RNA extraction of in vitro cells was performed using BioRad SingleShot Cell Lysis kit (Bio-Rad, California, USA, Cat #1725080) scaled down to 50 µl reactions per well of 96-well plate per manufacturer’s instructions. Tissue culture cells were lysed directly on the tissue culture plate. For RNA extraction of in vivo studies, tissues were harvested and placed in RNA Later (Invitrogen, Maryland, USA, Cat # AM7020) and stored at -80°C until RNA extraction. RNA extraction of tissues was performed using a Qiagen RNeasy Kit (Qiagen, Maryland, USA, Cat #74104) per manufacturer’s instruction with tissue homogenization in 600 µl of RLT buffer via dounce homogenizer followed by QIAshredder (Qiagen, Maryland, USA, Cat #79656). All RNA quality was assessed by Agilent Tapestation 2200 (Agilent, California, USA, Cat #G2964AA) and the Agilent RNA ScreenTape (Agilent, California, USA, Cat #5067-5576) with Agilent RNA ScreenTape Sample Buffer and Ladder (Agilent, California, USA, Cat #5067-5577, Cat #5067-5578) per manufacturer’s instruction. Reverse transcription to cDNA was performed using High-Capacity cDNA Reverse Transcription Kit (Applied Biosystems, USA, Cat #4368814) per the manufacturer’s instructions. cDNA was amplified using cDNA-specific primers with at least one primer (forward or reverse) covering an exon-exon boundary (See Table S5 for primer sequences). Primers were obtained from Integrated DNA Technologies (Iowa, USA). PCR was performed using Phusion Flash High-Fidelity PCR Master Mix (Thermo Fisher, USA, Cat #F548S) for 1 min at 98 °C, 30 cycles of 10 sec at 98 °C, 15 sec at 64 °C, 15 sec at 72 °C, and 5 min at 72 °C. Sequencing libraries were prepped from samples by addition of well barcodes using the same method described above for an additional 2-6 cycles. Libraries were pooled, cleaned up with AMPure beads (Beckman Coulter, California, USA, Cat #A63880) and sequenced on an Illumina Miseq using manufacturer’s instructions (150 cycle single read).

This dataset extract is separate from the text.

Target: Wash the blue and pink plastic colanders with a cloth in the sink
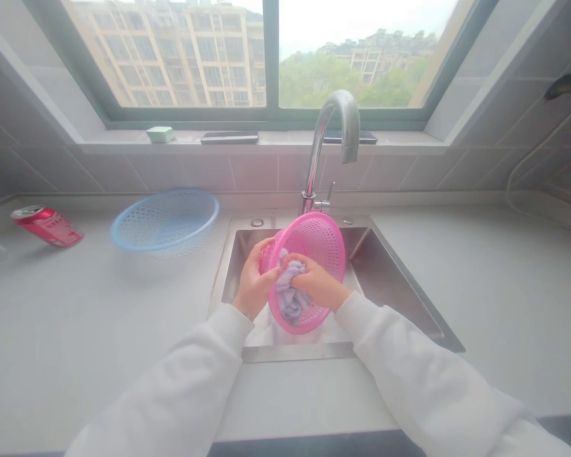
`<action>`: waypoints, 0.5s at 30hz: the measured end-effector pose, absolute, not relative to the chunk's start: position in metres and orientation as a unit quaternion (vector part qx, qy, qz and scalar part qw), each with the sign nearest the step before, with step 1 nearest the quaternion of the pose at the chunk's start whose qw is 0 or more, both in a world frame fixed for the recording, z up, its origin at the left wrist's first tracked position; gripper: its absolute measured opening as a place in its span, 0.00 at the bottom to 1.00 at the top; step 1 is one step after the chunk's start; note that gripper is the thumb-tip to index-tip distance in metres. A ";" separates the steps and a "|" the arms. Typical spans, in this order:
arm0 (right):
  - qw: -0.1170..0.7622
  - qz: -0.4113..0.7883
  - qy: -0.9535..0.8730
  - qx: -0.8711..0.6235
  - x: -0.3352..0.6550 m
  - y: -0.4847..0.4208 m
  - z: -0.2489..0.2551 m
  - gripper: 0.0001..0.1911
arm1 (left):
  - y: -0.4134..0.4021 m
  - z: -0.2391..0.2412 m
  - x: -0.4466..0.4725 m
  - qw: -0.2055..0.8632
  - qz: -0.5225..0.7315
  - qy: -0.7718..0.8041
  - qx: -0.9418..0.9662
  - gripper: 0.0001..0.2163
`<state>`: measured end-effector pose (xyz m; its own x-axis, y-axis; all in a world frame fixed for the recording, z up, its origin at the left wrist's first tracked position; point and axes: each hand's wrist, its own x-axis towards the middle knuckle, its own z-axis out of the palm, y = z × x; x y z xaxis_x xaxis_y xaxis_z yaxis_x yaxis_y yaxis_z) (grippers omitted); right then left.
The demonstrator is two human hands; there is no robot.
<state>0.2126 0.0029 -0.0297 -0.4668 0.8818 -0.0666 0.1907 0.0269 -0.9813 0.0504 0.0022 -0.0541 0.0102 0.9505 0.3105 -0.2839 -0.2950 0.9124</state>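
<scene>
A pink plastic strainer basket (316, 236) stands tilted on its edge over the steel sink (390, 285), with a crumpled lilac cloth (290, 295) pressed against its inside. The left hand (255, 282) curls around the basket's left rim, gripping it, while the right hand (318, 282) reaches in from the right, fingers bunched on the cloth and pressing it into the mesh, both white-sleeved forearms angled in from the near side. Farther left on the counter, a blue plastic basket (164, 219) lies tipped, just beyond it a crushed red can (46, 225).
</scene>
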 end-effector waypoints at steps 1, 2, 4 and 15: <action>0.289 0.533 -0.676 -0.418 0.213 0.003 -0.031 0.21 | 0.003 -0.054 0.048 0.507 0.632 0.324 0.489 0.30; 0.246 0.494 -0.718 -0.423 0.216 0.004 -0.034 0.20 | 0.004 -0.053 0.046 0.522 0.639 0.324 0.464 0.29; 0.140 0.395 -0.790 -0.447 0.223 0.006 -0.043 0.20 | 0.005 -0.051 0.041 0.546 0.641 0.336 0.422 0.29; 0.454 0.167 -0.690 -0.538 0.240 0.026 -0.053 0.20 | 0.001 -0.053 0.045 0.629 0.589 0.303 0.407 0.29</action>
<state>0.2404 0.0259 -0.0529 -0.0081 0.8946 0.4468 0.5904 0.3649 -0.7199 0.0447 0.0008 -0.0535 0.1236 0.9874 0.0984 -0.4938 -0.0248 0.8692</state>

Mutant Allele Fraction (MAF) analysis

Mutant allele fraction was determined by processing fastq files using HISAT2 (version 2.0.5) and aligning to a pseudo reference genome consisting of only the mutant or wild-type amplicon sequences for targeted regions. The mutant allele fraction was determined by taking a ratio of the number of mutant transcripts to the total number of transcripts from the region in question. Initial data processing was performed in MSSQL and Excel.

Whole transcriptome RNA-seq

LS180 or NCI-H358 cells were run in biological duplicate, treated with DMSO or 5µM LY3023414. For RNA extraction, cells were pelleted, frozen in liquid nitrogen, and stored at -80°C until RNA extraction. RNA extraction was performed using a Qiagen AllPrep DNA/RNA Mini Kit (Qiagen, Maryland, USA, Cat# 80204) per manufacturer’s instruction with cell homogenization and lysis in RLT buffer with a QIAshredder (Qiagen, Maryland, USA, Cat# 79656). RNA quality control using Agilent Tapestation 2200 (Agilent, California, USA, Cat# G2964AA) and the Agilent RNA ScreenTape (Agilent, California, USA, Cat# 5067- 5576) with Agilent RNA ScreenTape Sample Buffer and Ladder (Agilent, California, USA, Cat# 5067- 5577, Cat# 5067- 5578) per manufacturer’s instruction. Library prep using Illumina RNA library prep kit (Illumina, California, USA, Cat #RS-122-2001) and sequenced on an Illumina HiSeq 4000 150 cycle paired-end using manufacturer’s instructions.

RNA-seq analysis

Sequencing reads aligned to Hg38 using HISAT2 (version 2.0.5), RNA alignment metrics using CollectRnaSeqMetrics (Picard, version 2.20.2). Exon skipping was determined using IGV Viewer Sashimi Plots⁸¹. The average number of bases sequenced per sample and percent aligned in LS180 was 5.14e9 bases (range 5.07e9-5.20e9) and 77.8% (range 76.1%-78.7%) and for NCI-H358 was 5.58e9 bases (5.19e9-5.87e9) and 79.4% (range 77.2%-82.7%). Mean allele frequency was determined using VarScan 2⁸² by generating the ratio of Read 1 (mutant) to read2 (wild type) transcripts. Mutations were only considered if they were heterozygous, and contained at least 5 reads at the somatic mutation or indel site in all 4 samples being compared (biological duplicates of treated and untreated).

Compound response curves

We performed a 6-point dose-response curve by treating cell pools for 14 hours with single compounds. Cell pools consisted of three isogenic knockout cell lines grouped by parental cell line with readout via targeted sequencing RNA (see Targeted RNA-seq for details). The effect of the compound was determined by calculating the MAF by comparing the abundance of the expected mutation and compared to the wild type within each isogenic pool (see Mutant Allele Fraction (MAF) analysis for details).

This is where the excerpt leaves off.